Si bien los métodos basados en PCR son posiblemente los más sensibles, son tan costosos y requieren equipo y capacitación tan especializados que es poco probable que se utilicen para el diagnóstico de rutina en la mayoría de los países en desarrollo.
Son particularmente útiles para estudios sobre diferencias de cepas, mutaciones y genes involucrados en la resistencia a los medicamentos en el parásito, y para mostrar el nivel de parentesco entre las cepas asociadas con diferentes brotes de malaria. Lo más prometedor, los nuevos diagnósticos de malaria son las pruebas serológicas.
Estas pruebas, que incluyen ParaSight F, ICT Pf Test y OptiMAL, son fáciles de usar, fáciles de interpretar y producen resultados en 15 minutos o menos. Estas pruebas son casi tan sensibles como el examen microscópico de frotis de sangre, pero no requieren personal altamente calificado para realizar o interpretar los resultados.

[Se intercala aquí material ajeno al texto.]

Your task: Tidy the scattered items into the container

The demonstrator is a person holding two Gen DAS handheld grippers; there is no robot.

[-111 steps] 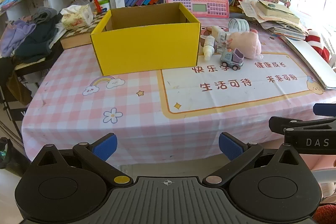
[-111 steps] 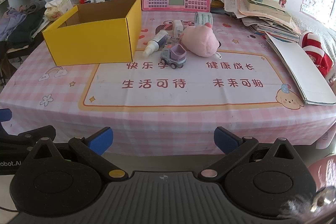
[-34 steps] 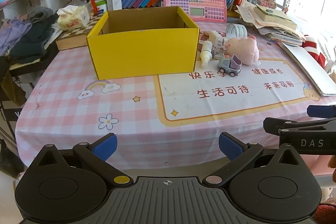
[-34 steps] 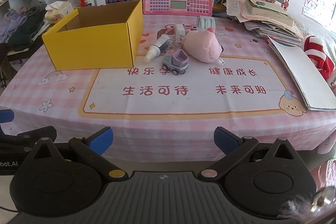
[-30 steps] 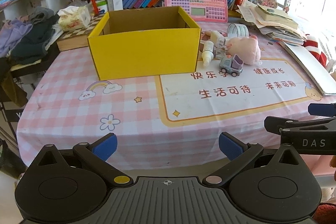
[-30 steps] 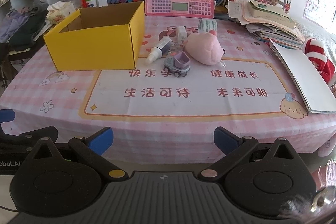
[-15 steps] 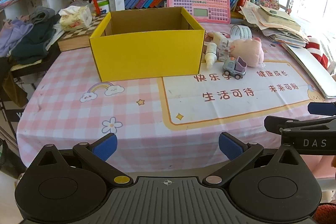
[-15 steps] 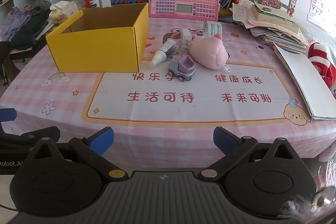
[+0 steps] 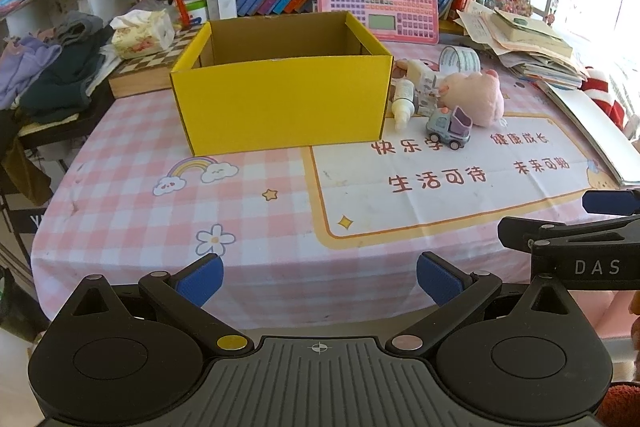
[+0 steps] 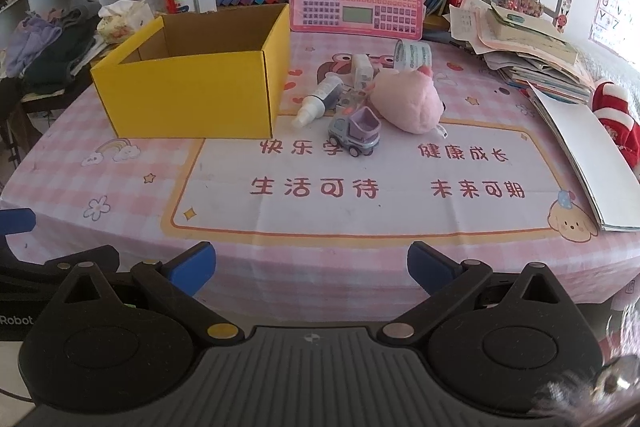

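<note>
Both claws hang at the near edge of the table, and neither has touched anything yet. The left claw has its fingers spread apart with nothing between them; the right claw is just as wide and just as empty. My guess is they are held back and open like this so the person can take in the whole spread before choosing a first piece.

The box sits well ahead of the left claw, a little to its left, open side up. No items show inside, though its floor is hidden. Seen from the right claw it is ahead and off to the left.

The scattered bits lie bunched ahead of the right claw, just right of the box. The truck is nearest. The bottle lies on its side, close beside the box wall. The plush sits right of the truck, with a tape roll and a small white block farther back.

Because that cluster lies squarely before the right claw, it looks best placed to reach first, probably for the truck.
</note>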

La prueba OptiMAL tiene las ventajas adicionales de poder detectar las cuatro especies de Plaspiodium y seguir la eficacia de la terapia con medicamentos, ya que mide una enzima producida solo por parásitos vivos.

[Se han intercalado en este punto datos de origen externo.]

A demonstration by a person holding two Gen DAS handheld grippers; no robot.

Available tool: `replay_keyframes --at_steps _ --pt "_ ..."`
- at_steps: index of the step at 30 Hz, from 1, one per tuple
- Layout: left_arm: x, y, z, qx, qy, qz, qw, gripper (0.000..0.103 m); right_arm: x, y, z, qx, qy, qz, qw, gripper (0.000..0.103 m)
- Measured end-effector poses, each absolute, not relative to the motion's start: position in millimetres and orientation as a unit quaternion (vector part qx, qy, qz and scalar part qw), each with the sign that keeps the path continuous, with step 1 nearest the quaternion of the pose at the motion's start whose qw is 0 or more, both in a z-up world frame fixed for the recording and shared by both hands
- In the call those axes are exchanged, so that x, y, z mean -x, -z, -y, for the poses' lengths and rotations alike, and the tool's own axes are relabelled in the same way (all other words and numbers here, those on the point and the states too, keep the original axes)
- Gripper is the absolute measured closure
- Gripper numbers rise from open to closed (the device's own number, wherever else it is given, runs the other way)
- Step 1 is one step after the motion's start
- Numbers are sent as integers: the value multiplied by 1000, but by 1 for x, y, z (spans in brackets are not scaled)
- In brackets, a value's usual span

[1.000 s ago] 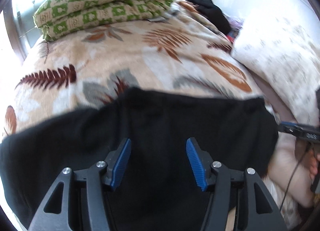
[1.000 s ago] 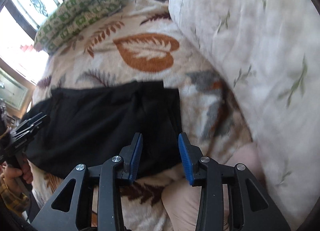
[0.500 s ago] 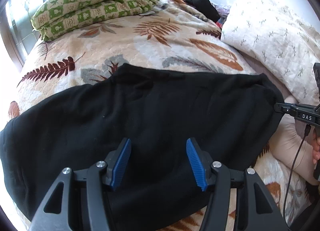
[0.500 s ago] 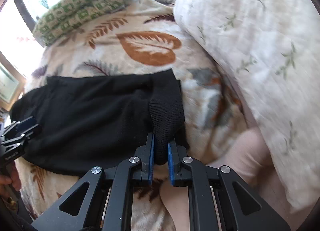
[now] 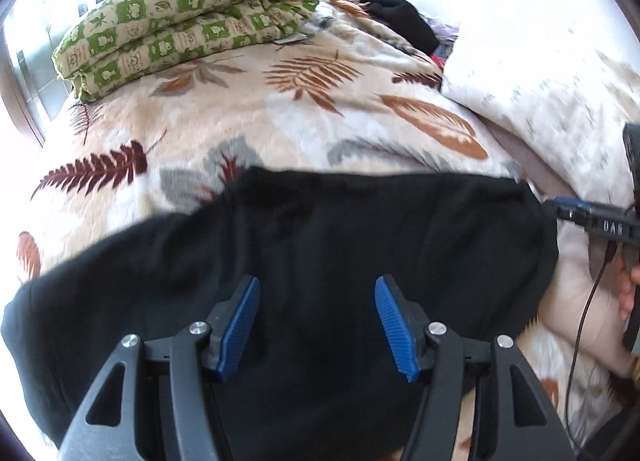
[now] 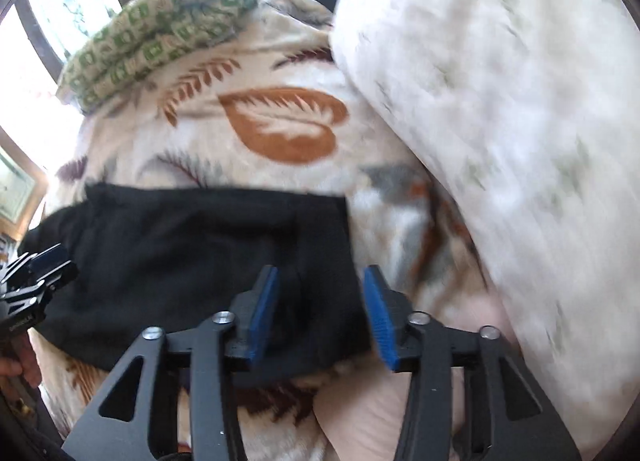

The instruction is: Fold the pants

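Observation:
The black pants [image 5: 320,253] lie spread across the leaf-print bedspread [image 5: 280,113], folded lengthwise. My left gripper [image 5: 318,327] is open just above the middle of the pants, holding nothing. My right gripper [image 6: 320,311] is open over the ribbed end of the pants [image 6: 192,245], with cloth between the blue pads but not pinched. The right gripper's tip shows at the far right of the left wrist view [image 5: 592,219]; the left gripper shows at the left edge of the right wrist view [image 6: 32,281].
A folded green checked quilt [image 5: 188,29] lies at the far side of the bed. A white floral pillow [image 6: 500,121] sits to the right. Dark clothes [image 5: 392,17] are heaped at the back. A pale pink sheet [image 6: 400,413] shows at the near edge.
My right gripper, shut on the pants' ribbed end half a second ago, has opened and let it drop flat. The left gripper stays open over the pants.

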State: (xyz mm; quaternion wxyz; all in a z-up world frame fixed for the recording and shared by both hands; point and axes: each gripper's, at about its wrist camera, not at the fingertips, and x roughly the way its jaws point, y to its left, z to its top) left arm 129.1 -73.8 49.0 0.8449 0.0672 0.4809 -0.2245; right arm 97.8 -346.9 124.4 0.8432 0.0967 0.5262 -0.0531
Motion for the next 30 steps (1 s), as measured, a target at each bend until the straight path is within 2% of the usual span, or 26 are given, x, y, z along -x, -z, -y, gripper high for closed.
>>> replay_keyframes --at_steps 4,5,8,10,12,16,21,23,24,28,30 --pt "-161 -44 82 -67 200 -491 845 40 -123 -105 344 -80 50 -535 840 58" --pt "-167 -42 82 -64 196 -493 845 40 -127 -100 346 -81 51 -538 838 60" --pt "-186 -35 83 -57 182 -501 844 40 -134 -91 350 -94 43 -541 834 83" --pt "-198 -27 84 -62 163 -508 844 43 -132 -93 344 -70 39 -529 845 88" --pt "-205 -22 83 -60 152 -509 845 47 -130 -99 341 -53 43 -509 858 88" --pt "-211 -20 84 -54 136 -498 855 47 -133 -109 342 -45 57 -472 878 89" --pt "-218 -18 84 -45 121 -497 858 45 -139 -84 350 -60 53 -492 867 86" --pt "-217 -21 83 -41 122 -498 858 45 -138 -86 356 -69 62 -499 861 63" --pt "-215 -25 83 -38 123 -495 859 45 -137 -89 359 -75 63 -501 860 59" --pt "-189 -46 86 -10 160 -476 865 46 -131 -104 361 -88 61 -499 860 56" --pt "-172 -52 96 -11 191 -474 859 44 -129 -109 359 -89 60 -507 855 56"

Si bien las pruebas de la varilla de medición tienen dos limitaciones obvias, ninguna de las dos debe evitar una aceptación generalizada. La primera limitación es la de la sensibilidad. Los tres ensayos comercializados actualmente tienen umbrales de sensibilidad de 50-100 parásitos / µ1. La sensibilidad para muestras con <50 parásitos / µL es constantemente del 50% al 70%.

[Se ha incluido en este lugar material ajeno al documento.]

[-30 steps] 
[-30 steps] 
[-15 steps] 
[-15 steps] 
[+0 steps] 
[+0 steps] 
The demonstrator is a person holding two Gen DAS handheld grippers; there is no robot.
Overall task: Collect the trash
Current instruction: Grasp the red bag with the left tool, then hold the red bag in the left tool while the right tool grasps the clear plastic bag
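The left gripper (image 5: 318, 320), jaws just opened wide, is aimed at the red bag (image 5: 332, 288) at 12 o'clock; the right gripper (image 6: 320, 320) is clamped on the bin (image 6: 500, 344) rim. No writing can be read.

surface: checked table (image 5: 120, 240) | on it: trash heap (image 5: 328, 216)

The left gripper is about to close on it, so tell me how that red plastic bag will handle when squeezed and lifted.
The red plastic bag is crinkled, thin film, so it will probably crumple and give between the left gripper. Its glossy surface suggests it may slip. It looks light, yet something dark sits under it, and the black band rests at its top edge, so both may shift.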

Este nivel de sensibilidad puede no ser un gran problema para quienes viven permanentemente en áreas endémicas, quienes a menudo no reciben tratamiento a menos que tengan más de 500 parásitos / µL de sangre, pero pueden plantear un problema en el diagnóstico de malaria en aquellas personas que son de áreas no endémicas, pero viven, trabajan o viajan en áreas endémicas.
Sin embargo, como la gran mayoría de los pacientes con malaria tienen niveles de parásitos muy por encima de 50 parásitos / µL, pocos pacientes serían diagnosticados erróneamente si las pruebas de la tira reactiva se usaran habitualmente. La segunda limitación de tales pruebas, al menos actualmente, es su costo.
La Organización Mundial de la Salud considera que, para aquellos que se encuentran en áreas endémicas para aprovecharlas, las pruebas de diagnóstico para la malaria deberían costar menos de US $ 0.40 por muestra. A menos que las pruebas de la varilla de medición se produzcan en cantidades masivas, este precio es inalcanzable y no es práctico para que los fabricantes puedan cumplir.
Los costos actuales de las pruebas de la varilla dependerán de la ubicación del comprador y del volumen solicitado. Por ejemplo, los costos de las Pruebas Pf de ICT varían desde US $ 1.30 / prueba en los países en desarrollo. Las pruebas Para 0Sight F se venden a US $ 1.20 por prueba. La tira óptica actualmente se vende a US $ 3.00 / prueba.